PROBLEM DESCRIPTION: The answer is to be the data that follows, transcribed exactly, minus its pictures.

INFORMATION SUPPLIED:
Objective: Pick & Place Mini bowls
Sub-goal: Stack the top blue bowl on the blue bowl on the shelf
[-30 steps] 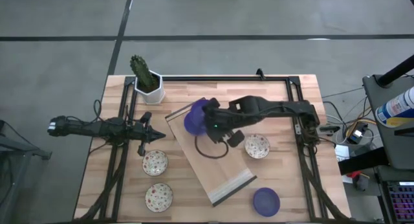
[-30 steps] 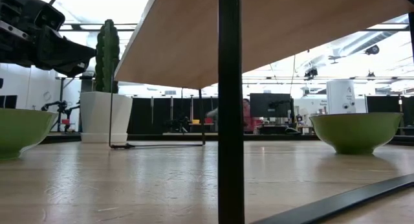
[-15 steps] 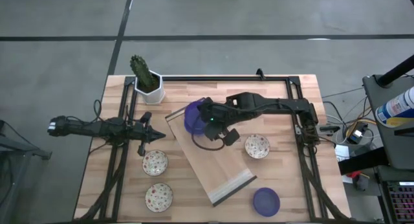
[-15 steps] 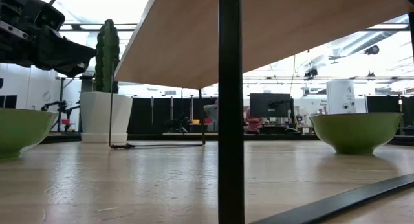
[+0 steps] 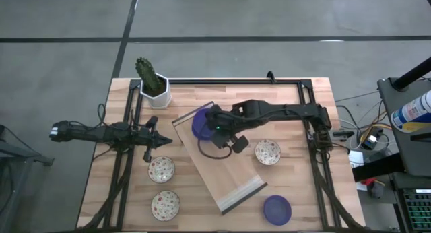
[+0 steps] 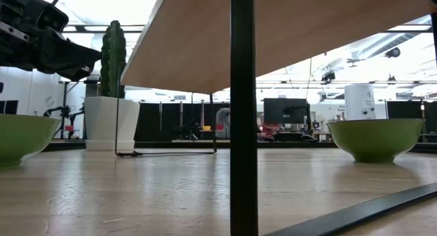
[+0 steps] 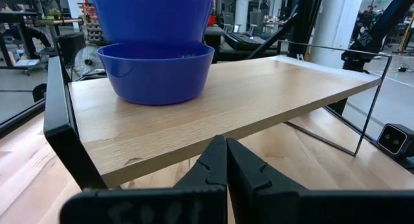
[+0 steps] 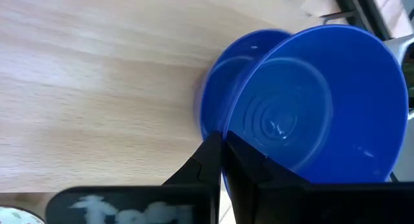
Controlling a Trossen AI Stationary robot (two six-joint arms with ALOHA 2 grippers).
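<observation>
Blue bowls are the busy ones: the right gripper (image 5: 204, 122) pinches the rim of one blue bowl (image 8: 323, 101) and holds it just above a second blue bowl (image 7: 155, 70) sitting on the raised wooden shelf (image 5: 222, 165) near its cactus (image 5: 149, 74) end. A third blue bowl (image 5: 277, 209) sits on the table (image 5: 316, 206) by the shelf's other end, one speckled bowl (image 5: 268, 151) lies beside the shelf, and two more speckled bowls (image 5: 161, 168) lie across from it. The left gripper (image 5: 161, 141) waits near those two with its fingers (image 7: 213, 169) pressed together on nothing.
</observation>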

TASK RESULT:
Objective: Pick & Place Mini bowls
Sub-goal: Stack the top blue bowl on the blue bowl on the shelf
[-30 steps] 
[-30 steps] 
[-15 steps] 
[-15 steps] 
[+0 steps] 
[+0 steps] 
[+0 steps] 
[+0 steps] 
Controlling a Trossen AI Stationary robot (two six-joint arms with ALOHA 2 grippers).
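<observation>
Blue bowls are the busy ones: the right gripper (image 5: 204, 122) pinches the rim of one blue bowl (image 8: 323, 101) and holds it just above a second blue bowl (image 7: 155, 70) sitting on the raised wooden shelf (image 5: 222, 165) near its cactus (image 5: 149, 74) end. A third blue bowl (image 5: 277, 209) sits on the table (image 5: 316, 206) by the shelf's other end, one speckled bowl (image 5: 268, 151) lies beside the shelf, and two more speckled bowls (image 5: 161, 168) lie across from it. The left gripper (image 5: 161, 141) waits near those two with its fingers (image 7: 213, 169) pressed together on nothing.
</observation>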

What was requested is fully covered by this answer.